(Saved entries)
*** Block opens ***
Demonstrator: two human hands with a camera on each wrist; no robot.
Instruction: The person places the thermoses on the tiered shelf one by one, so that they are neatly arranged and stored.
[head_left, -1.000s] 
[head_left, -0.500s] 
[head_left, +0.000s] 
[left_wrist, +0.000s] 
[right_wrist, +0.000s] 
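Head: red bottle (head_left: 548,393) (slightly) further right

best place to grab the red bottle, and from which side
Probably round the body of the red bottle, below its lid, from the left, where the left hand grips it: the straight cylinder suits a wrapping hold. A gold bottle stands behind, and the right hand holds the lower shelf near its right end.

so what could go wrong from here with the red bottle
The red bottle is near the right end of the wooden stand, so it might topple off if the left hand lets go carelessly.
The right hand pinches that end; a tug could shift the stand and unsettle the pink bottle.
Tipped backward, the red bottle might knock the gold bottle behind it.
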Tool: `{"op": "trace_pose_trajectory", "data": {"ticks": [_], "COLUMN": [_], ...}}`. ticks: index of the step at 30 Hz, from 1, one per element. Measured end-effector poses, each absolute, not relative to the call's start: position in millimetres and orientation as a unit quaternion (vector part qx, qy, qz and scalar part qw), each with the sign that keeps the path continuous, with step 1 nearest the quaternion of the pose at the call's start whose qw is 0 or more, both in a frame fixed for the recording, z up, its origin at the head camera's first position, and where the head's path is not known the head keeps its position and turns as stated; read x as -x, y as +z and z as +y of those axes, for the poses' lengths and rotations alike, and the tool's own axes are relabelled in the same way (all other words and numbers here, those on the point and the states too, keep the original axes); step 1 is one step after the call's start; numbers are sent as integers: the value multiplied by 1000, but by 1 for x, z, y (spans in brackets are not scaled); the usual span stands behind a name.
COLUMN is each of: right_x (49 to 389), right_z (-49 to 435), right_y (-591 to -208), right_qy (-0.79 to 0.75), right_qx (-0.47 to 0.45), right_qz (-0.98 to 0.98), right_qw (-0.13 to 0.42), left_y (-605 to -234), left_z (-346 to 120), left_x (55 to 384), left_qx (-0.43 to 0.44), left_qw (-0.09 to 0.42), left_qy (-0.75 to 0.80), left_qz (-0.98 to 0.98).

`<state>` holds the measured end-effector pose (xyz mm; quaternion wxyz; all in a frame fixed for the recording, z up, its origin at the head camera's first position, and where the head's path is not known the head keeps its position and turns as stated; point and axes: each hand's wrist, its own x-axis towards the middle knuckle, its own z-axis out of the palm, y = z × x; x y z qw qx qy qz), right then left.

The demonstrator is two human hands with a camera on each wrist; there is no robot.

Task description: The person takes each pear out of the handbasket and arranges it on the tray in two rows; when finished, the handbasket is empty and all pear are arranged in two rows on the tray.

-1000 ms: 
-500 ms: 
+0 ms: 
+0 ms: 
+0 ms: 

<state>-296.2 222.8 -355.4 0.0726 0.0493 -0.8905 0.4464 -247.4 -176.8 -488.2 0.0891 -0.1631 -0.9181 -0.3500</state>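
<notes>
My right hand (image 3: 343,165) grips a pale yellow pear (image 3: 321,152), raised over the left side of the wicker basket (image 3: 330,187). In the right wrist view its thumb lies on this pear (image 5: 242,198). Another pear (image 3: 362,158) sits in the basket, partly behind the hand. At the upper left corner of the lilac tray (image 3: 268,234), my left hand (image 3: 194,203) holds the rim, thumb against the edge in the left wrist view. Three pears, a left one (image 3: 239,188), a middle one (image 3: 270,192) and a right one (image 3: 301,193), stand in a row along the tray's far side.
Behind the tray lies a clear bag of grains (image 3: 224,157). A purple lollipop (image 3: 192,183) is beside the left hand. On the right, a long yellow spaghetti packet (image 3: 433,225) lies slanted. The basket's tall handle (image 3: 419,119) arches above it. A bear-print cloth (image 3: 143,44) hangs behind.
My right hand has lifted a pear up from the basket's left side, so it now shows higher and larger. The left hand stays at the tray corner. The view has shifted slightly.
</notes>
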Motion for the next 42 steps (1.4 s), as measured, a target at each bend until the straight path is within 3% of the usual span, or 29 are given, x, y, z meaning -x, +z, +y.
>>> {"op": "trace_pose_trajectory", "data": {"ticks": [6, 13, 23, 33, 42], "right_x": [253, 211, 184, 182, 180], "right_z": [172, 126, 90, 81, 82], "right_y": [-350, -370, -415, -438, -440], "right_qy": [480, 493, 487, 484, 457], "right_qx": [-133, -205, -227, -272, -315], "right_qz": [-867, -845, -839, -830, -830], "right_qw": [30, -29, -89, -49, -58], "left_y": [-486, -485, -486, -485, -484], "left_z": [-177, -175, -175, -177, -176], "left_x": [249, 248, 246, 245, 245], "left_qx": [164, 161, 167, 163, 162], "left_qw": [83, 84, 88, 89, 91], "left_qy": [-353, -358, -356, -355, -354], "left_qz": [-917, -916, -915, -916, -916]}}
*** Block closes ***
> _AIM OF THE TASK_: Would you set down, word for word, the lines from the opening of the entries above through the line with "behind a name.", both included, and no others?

> _RESPONSE BOX_:
Demonstrator: two human hands with a camera on each wrist; no robot.
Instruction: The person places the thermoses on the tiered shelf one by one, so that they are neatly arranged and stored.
[head_left, -1.000s] 
[head_left, -0.500s] 
[head_left, +0.000s] 
[left_wrist, +0.000s] 
[right_wrist, +0.000s] 
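Head: red bottle (head_left: 548,393) (slightly) further right

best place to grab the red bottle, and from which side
Probably round the body of the red bottle, below its lid, from the left, where the left hand grips it: the straight cylinder suits a wrapping hold. A gold bottle stands behind, and the right hand holds the lower shelf near its right end.

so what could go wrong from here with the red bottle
The red bottle is near the right end of the wooden stand, so it might topple off if the left hand lets go carelessly.
The right hand pinches that end; a tug could shift the stand and unsettle the pink bottle.
Tipped backward, the red bottle might knock the gold bottle behind it.
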Tool: `{"op": "trace_pose_trajectory", "data": {"ticks": [_], "COLUMN": [_], ...}}`. ticks: index of the step at 30 Hz, from 1, one per element. Measured end-effector poses, each absolute, not relative to the call's start: position in millimetres and orientation as a unit quaternion (vector part qx, qy, qz and scalar part qw), each with the sign that keeps the path continuous, with step 1 nearest the quaternion of the pose at the call's start whose qw is 0 or more, both in a frame fixed for the recording, z up, its origin at the head camera's first position, and where the head's path is not known the head keeps its position and turns as stated; read x as -x, y as +z and z as +y of those axes, for the poses' lengths and rotations alike, and the tool's own axes are relabelled in the same way (all other words and numbers here, those on the point and the states too, keep the original axes); step 1 is one step after the call's start; numbers are sent as integers: the value multiplied by 1000, but by 1 for x, z, y (spans in brackets are not scaled); the usual span stands behind a name.

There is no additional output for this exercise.